In summary, while the AA seen in KS is thought to be due to diencephalic lesions,[4] RA may be due to frontal neuronal loss.[22] Interestingly, frontal neuronal loss and diencephalic lesions individually typically cause minimal and no effect on RA, respectively. Yet, the combination of the two lesions seems to cause extensive RA.[22] Additionally, the confabulation often seen in KS patients may be a result of cognitive disinhibition by orbitofrontal lesions, a frontal-subcortical pathway that, when lesioned, has been postulated to result in behavioral disinhibition[25,26]

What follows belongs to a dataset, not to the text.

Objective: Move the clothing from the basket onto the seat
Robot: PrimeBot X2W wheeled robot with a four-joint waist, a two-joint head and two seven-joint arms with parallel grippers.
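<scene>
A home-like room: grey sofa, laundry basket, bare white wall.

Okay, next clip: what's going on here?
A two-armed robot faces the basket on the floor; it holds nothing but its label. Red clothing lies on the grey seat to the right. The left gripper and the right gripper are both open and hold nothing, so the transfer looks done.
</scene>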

Limitations about the patient’s cognitive performance and overall level of functioning need to consider certain premorbid factors, including low educational level, poor occupational attainment, and possible head trauma and cerebrovascular insults that can occur in patients with chronic alcohol misuse and associated KS.[27] This case highlights the potential complexities in evaluating and treating patients with KS.

Undoubtedly, more work is necessary to positively identify the neurological pathology of KS. Current literature supports the theory that AA in KS is due to diencephalic pathology (thalamus and mammillary bodies), classically, as a result of neurotoxicity due to chronic alcohol abuse and/or its role in thiamine deficiency. The current theory behind RA and confabulation seem to favor a frontal lobe dysfunction. Ultimately, despite severely impaired memory, studies suggest that patients with WK syndrome are capable of learning simple repetitive actions that involve procedural memory.[11]